**Required work**
Reproduce the records word for word, from the first line to the line containing "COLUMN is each".

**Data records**
* * * * * * * * *

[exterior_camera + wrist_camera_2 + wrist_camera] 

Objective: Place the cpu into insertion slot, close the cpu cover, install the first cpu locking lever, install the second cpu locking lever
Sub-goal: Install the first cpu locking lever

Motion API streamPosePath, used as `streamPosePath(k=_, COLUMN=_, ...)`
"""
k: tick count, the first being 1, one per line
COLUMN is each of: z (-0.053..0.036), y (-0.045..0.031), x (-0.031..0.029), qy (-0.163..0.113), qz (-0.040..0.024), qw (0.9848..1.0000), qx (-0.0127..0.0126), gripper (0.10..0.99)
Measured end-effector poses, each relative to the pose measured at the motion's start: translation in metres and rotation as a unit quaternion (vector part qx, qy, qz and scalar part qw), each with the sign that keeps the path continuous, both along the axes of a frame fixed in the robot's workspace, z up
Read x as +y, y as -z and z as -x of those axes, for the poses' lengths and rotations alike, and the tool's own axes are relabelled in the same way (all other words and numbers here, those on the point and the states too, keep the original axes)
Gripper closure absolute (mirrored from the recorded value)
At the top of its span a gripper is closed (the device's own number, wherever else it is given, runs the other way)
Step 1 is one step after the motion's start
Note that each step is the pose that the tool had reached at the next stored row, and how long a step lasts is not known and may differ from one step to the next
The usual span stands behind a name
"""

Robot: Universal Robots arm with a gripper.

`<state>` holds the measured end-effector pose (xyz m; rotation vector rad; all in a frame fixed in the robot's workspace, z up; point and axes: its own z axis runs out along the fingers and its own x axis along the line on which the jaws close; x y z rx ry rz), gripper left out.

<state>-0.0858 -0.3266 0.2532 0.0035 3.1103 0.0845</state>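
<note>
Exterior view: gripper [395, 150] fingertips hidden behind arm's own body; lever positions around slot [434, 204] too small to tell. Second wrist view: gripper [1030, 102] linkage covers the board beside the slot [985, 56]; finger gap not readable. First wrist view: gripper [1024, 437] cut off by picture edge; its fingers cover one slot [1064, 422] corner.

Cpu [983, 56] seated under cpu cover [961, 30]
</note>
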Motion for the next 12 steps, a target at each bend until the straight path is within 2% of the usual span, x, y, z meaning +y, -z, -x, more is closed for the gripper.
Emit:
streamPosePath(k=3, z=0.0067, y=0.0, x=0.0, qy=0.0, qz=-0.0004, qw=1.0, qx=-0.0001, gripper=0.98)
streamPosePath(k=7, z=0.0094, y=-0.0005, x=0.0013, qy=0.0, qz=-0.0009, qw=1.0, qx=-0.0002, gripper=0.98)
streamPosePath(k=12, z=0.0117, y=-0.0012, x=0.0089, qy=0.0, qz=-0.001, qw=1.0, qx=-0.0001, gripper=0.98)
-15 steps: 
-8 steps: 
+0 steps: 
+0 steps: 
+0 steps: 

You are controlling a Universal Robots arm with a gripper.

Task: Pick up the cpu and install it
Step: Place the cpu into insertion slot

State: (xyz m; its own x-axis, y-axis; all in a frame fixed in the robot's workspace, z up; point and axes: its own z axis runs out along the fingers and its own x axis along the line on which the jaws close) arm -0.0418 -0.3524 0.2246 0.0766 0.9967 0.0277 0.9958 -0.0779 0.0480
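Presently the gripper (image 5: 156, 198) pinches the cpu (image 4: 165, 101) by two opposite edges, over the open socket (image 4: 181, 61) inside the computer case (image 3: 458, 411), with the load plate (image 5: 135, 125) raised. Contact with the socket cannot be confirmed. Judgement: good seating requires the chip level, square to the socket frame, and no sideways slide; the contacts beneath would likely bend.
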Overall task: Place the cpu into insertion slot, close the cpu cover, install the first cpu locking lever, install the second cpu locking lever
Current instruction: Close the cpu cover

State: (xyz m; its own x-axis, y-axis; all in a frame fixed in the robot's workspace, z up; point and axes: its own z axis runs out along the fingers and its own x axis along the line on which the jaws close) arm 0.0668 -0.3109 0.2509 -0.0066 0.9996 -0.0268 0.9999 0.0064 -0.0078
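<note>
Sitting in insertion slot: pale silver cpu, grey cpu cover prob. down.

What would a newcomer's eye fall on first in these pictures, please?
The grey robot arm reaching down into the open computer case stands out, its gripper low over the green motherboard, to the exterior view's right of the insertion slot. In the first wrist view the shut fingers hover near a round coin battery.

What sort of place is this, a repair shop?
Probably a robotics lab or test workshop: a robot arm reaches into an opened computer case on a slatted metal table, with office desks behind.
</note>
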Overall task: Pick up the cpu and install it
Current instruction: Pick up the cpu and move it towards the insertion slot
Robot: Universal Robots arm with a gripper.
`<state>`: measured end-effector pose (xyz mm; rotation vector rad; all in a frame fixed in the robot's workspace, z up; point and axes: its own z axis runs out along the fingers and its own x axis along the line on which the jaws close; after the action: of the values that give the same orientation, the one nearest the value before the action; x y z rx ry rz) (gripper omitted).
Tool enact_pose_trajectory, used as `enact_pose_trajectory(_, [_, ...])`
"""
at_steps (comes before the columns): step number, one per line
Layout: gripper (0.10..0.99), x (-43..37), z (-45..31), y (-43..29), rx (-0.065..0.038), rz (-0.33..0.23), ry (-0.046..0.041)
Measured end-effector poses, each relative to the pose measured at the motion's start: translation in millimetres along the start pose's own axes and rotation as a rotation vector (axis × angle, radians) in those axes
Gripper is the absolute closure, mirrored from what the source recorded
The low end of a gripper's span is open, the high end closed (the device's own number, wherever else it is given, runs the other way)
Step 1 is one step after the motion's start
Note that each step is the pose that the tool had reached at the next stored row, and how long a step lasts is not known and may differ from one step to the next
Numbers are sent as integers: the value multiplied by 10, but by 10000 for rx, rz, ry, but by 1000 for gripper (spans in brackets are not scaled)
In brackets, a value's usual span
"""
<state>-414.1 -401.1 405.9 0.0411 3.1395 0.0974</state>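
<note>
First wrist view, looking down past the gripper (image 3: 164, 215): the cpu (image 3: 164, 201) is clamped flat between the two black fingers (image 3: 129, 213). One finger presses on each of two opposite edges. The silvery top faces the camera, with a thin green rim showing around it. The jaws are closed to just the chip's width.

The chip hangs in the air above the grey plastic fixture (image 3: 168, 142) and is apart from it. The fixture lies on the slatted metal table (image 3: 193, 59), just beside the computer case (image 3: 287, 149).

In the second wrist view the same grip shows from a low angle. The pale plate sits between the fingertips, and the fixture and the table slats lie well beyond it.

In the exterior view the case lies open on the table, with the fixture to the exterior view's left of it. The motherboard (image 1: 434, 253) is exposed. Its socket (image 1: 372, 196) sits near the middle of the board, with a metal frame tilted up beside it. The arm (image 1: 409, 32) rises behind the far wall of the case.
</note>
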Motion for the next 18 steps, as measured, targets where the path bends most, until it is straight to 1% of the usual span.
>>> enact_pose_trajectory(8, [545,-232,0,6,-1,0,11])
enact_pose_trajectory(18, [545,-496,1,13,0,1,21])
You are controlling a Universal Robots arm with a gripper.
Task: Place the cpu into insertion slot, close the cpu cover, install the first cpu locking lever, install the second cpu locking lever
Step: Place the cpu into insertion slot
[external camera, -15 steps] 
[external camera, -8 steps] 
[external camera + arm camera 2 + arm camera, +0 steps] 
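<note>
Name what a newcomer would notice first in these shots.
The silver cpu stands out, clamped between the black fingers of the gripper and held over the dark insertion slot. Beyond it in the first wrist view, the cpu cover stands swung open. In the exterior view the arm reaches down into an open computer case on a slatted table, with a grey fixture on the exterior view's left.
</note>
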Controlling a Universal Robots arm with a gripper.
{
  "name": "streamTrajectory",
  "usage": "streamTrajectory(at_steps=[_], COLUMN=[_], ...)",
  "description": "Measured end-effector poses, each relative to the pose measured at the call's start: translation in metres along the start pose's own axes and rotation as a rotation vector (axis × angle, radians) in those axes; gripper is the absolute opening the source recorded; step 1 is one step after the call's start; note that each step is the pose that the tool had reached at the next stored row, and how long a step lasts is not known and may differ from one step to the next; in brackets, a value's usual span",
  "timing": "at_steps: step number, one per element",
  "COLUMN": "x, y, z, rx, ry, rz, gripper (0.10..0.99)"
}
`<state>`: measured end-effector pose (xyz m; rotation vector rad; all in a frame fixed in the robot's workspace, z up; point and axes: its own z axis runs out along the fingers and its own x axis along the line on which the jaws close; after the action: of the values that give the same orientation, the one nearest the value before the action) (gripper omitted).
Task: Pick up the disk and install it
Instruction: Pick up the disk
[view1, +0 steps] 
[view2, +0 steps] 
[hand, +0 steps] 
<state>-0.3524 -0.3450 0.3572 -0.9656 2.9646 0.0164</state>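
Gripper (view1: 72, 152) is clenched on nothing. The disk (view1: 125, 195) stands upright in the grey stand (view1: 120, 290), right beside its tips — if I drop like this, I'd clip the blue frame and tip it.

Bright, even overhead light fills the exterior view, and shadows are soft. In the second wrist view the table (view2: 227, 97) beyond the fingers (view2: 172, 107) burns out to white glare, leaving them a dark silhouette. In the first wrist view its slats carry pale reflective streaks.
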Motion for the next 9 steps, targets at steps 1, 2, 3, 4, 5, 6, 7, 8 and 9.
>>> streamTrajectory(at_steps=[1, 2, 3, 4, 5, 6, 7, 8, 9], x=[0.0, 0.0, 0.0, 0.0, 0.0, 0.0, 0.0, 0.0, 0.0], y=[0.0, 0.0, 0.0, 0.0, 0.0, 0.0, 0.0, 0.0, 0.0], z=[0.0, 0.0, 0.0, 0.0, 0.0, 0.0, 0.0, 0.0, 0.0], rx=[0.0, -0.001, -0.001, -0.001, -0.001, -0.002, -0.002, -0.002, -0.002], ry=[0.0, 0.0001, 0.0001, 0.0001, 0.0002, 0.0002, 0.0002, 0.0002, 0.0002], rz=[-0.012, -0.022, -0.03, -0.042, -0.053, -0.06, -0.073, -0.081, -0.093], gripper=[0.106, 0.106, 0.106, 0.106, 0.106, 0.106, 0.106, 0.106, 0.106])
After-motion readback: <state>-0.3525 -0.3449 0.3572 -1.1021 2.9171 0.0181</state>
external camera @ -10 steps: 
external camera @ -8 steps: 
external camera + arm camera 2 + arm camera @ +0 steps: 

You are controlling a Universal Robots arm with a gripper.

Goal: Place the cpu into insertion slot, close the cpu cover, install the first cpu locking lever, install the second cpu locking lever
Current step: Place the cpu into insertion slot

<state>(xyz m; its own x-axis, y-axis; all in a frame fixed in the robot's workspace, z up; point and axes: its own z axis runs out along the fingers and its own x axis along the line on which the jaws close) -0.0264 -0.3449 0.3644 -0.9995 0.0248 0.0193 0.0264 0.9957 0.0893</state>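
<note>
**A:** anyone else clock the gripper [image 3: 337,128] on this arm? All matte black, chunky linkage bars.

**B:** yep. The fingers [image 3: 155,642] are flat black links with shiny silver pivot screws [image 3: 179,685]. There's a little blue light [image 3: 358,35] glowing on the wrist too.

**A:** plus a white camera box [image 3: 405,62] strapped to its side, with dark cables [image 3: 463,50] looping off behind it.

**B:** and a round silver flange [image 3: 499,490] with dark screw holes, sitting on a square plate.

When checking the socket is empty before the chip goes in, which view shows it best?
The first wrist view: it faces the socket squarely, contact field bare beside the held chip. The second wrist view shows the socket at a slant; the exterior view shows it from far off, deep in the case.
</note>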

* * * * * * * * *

**Task result**
[exterior_camera + wrist_camera_2 + wrist_camera] 

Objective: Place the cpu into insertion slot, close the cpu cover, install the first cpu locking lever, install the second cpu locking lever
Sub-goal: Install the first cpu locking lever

Motion API streamPosePath, used as `streamPosePath(k=_, COLUMN=_, ...)`
"""
k: tick count, the first being 1, one per line
COLUMN is each of: z (-0.053..0.036), y (-0.045..0.031), x (-0.031..0.029), qy (-0.163..0.113), qz (-0.040..0.024), qw (0.9848..1.0000), qx (-0.0127..0.0126), gripper (0.10..0.99)

The required output is now complete.